COVID-19: How to manage financial exposure and debtors in distress during difficult times.
Australia is facing a health crisis and an economic crisis due to COVID-19. Individuals and businesses will struggle to pay their debts causing ripple effects on other businesses, culminating in a wave of significant financial distress for the wider economy.
Although there will be many genuinely under financial distress as a result of COVID-19, there will also be those who will seek to use COVID-19 as an excuse to defer payment of their debts, or to avoid payment altogether. Businesses managing their own cash flows will need to make an assessment as to which of their debtors are genuinely in need of indulgences and which may be taking advantage of this crisis.
In addition, the Australian Government has introduced significant changes to the bankruptcy and corporate insolvency regimes, effective from 25 March 2020 for a period of six months. While these changes provide substantial relief for debtors in the current climate, they are also likely to cause delays in creditors seeking to recover debts owing to them.
In this climate it’s critical for businesses to review their terms of trade and how they manage their debtors. Our team at Highview has recently done this for our own business, and we could not stress enough the importance of other businesses doing so too.

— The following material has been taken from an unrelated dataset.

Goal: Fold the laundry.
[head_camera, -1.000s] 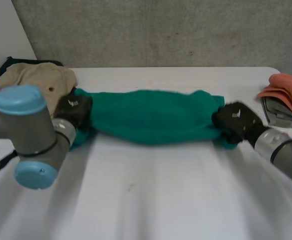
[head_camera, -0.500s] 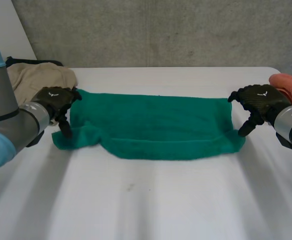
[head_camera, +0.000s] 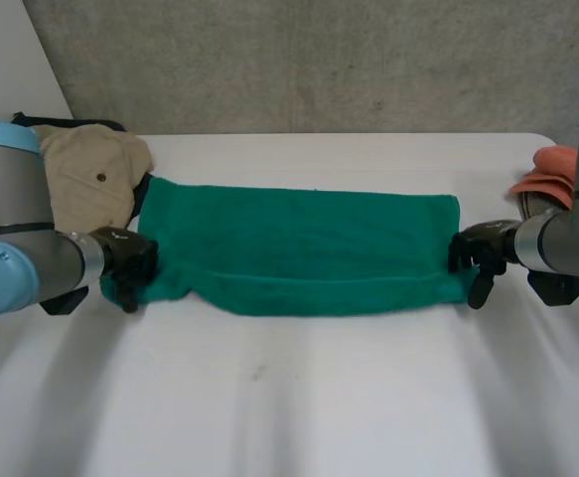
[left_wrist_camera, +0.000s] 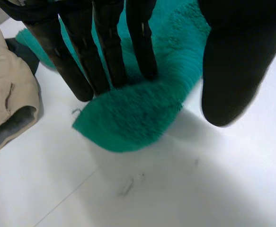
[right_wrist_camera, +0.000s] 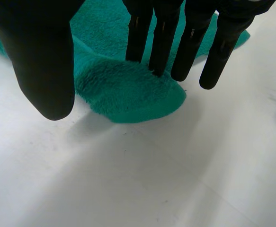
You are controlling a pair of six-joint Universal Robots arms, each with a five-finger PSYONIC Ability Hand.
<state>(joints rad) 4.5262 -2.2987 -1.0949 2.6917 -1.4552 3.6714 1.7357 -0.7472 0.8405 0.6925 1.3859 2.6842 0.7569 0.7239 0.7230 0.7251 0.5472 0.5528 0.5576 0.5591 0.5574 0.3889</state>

First things first – ensure your Debtor Policy and payment terms are up to date, clear and well communicated. Here’s some tips on how you can do this.

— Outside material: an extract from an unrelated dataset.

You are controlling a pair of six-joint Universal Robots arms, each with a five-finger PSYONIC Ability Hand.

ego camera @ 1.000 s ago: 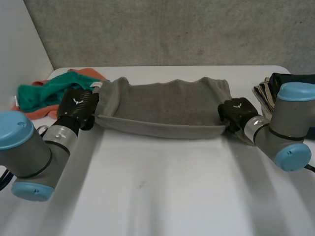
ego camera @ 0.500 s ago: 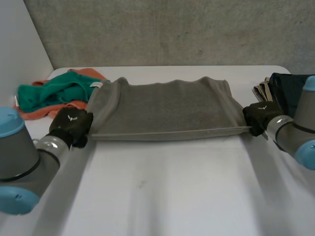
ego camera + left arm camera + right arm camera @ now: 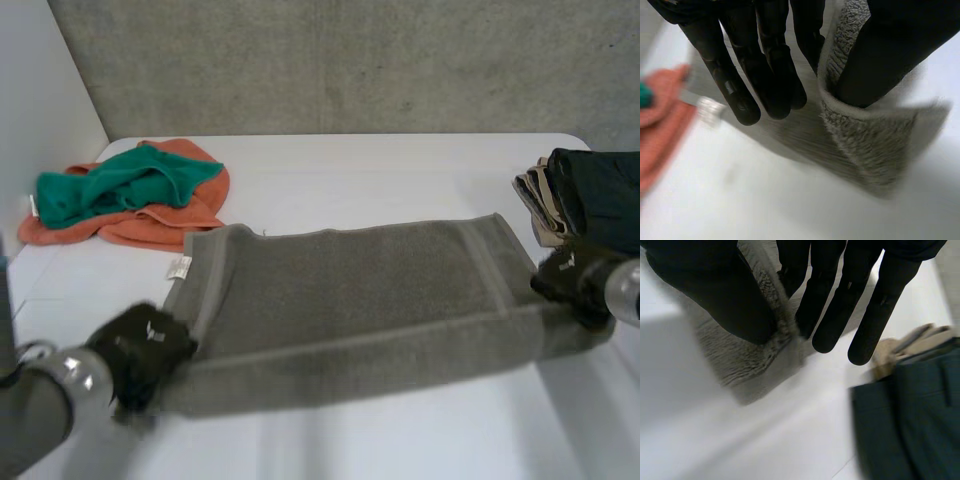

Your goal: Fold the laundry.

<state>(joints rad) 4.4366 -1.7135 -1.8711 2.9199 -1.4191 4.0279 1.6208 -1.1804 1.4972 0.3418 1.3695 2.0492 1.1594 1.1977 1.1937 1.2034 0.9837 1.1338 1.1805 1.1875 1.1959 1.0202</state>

8 smart ways to manage your debtors
Wouldn’t it be wonderful if customers paid on time, every time? Of course! But you’re unlikely to get paid as quickly as you’d like unless you focus on making that happen. There are some things you can do right now to manage your debtors better. Good debtor policies and procedures, the right tools and great invoices can pay real dividends.
1. Consider your payment terms
There’s no single solution for payment terms; it depends on your business, your product or service, and your customers. But 30-day invoices are almost a thing of the past. Consider whether any of these terms would suit your business:
7, 10 or 14 days – Don’t even suggest that it’s ok to wait a month! 30-day invoices tend to go in the pile for “next month”, which probably means the end of next month. That’s how “30” becomes 60. Also, chose who you offer certain terms to carefully! There are helpful solutions such as CreditorWatch (https://creditorwatch.com.au/) that you can sign up with, to better understand your debtors!

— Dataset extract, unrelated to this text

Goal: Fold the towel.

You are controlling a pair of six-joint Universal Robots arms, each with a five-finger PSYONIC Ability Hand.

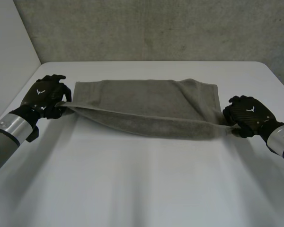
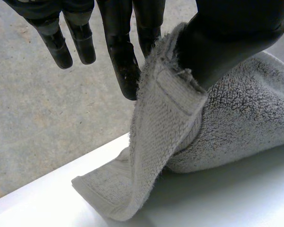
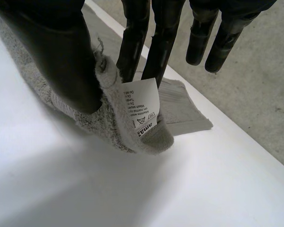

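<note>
We see the grey towel (image 1: 146,106) stretched across the middle of the frame on the white table (image 1: 142,184). Its far part lies flat. Its near edge is raised off the surface and hangs in a shallow sag between the two hands.

At the left of the frame, the left hand (image 1: 47,94) pinches the towel's near left corner. In its wrist view the thumb (image 2: 227,38) presses the hemmed corner against the fingers (image 2: 125,66) behind it, while the outer fingers hang straight and free of the cloth. Below the pinch, the towel drapes down to the table and a loose flap lies on the surface.

At the right of the frame, the right hand (image 1: 246,116) grips the near right corner in the same way. Its thumb (image 3: 61,52) clamps the bunched cloth against two fingers (image 3: 132,47). A white care label (image 3: 142,106) hangs from the corner just beside the thumb. A grey wall (image 1: 146,28) stands behind the table.
</note>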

Payment-on-delivery (POD) or at time of service – If not for all customers, then perhaps at least for those with a tendency for slow payment.
Get paid before starting – Request a deposit or part-payment at the time an order is made, or when a job starts.
Get paid progressively – Ask for progressive payments over the course of a longer job. Your customers will this arrangement as it helps them manage their own cash flow – win/win!
Encourage timeliness – Offer a discount for early payment, or charge interest for late payments.
2. State payment terms upfront
Don’t hide your terms in fine print! Getting paid will be easiest if everyone knows the terms from the start. Make sure that payment terms are clear on your Quotes / Contracts / Invoices. Be willing to openly discuss your terms with potential customers. Don’t be afraid to bring it up, they will likely be thankful to know where they stand.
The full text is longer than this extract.